Lo sprawl porta con sé costi elevati. Indovina segnala l’alto consumo di energia: una casa isolata ne ha molto più bisogno per riscaldarsi rispetto a una casa in un condominio. E poi crescono i costi per spostarsi, perché caratteristica della città diffusa è il fiume di macchine che ogni mattina raggiunge il centro della città, e la sera scorre verso l’immenso territorio urbanizzato. Più macchine significa più inquinamento, più tempo trascorso nella solitudine della propria auto. Guido Martinotti, sociologo urbano, parla di "meta-city" di città-oltre e segnala anche i problemi politici: chi governa queste aree? Basta il Comune, la Regione oppure bisogna pensare ad altre istituzioni? In attesa delle quali comanda chi questi insediamenti li ha disegnati e costruiti.
Uno studio rigoroso degli effetti di una città che si dilata lo hanno compiuto tre urbanisti milanesi, Roberto Camagni, Maria Cristina Gibelli e Paolo Rigamonti, in un libro intitolato I costi collettivi della città dispersa (Alinea, 2002).

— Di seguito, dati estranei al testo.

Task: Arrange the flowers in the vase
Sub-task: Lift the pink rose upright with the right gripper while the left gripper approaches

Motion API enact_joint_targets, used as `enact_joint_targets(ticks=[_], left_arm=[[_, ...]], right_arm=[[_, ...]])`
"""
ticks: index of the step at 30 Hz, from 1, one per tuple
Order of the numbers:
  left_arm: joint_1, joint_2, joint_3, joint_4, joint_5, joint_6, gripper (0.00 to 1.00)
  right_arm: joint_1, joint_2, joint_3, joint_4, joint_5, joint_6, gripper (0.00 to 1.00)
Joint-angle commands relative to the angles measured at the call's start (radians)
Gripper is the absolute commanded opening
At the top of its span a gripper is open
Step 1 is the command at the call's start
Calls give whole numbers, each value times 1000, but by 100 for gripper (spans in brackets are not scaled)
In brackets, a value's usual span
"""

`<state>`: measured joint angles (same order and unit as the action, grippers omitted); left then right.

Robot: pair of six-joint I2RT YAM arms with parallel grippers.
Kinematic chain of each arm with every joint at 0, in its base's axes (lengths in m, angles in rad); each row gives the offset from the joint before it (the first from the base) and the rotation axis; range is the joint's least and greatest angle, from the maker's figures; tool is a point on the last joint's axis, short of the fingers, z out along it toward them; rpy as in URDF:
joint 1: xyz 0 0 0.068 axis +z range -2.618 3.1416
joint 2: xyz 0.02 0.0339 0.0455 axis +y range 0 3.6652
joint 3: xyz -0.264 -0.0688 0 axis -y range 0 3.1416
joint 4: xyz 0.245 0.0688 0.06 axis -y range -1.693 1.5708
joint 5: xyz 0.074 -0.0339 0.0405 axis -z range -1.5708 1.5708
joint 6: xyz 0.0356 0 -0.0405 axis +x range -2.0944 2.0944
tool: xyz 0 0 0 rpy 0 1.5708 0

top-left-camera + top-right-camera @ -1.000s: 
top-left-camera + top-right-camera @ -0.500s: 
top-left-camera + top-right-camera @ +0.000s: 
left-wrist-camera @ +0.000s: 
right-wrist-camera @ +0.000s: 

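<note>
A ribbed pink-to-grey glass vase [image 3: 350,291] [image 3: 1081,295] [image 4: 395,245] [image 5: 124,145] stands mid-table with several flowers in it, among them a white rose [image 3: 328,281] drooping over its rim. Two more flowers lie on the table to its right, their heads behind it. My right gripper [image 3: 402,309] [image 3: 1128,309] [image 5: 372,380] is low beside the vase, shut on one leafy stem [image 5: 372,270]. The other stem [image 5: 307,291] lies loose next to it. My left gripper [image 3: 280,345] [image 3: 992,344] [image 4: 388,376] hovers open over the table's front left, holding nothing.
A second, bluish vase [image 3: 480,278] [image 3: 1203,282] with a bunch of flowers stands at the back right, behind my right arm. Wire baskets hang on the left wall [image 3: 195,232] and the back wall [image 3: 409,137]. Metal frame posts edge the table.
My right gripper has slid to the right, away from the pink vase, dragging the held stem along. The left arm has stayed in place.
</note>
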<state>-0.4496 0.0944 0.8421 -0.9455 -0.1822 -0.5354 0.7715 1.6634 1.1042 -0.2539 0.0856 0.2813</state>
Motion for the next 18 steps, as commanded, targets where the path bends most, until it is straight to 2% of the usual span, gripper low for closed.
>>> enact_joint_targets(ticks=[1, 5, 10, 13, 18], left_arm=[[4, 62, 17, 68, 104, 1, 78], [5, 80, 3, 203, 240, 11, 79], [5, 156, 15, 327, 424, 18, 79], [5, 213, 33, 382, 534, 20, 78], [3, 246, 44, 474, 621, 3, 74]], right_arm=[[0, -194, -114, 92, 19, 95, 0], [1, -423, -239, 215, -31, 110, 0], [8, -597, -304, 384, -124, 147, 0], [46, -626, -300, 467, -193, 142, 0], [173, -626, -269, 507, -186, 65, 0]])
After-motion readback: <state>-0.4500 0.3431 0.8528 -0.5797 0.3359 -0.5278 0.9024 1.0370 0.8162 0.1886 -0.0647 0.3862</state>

Al primo posto figura il consumo di suolo agricolo, una risorsa non riproducibile. Ma non va sottovalutato il costo sociale, quello che si può chiamare la perdita di un "effetto città", una forma nuova di segregazione e di isolamento. Molto nette sono le conclusioni di Salzano: «Tutte le analisi confermano che la spalmatura urbana è figlia della sregolatezza, dell’anarchia, dell’individualismo. Una realtà con questo genoma non può essere definita città. E infatti non lo è, è il luogo della dissipazione delle risorse territoriali, ambientali, energetiche, finanziarie. Occorreranno sforzi generosi, investimenti ingentissimi, trasformazioni radicali per renderle realtà pienamente urbane».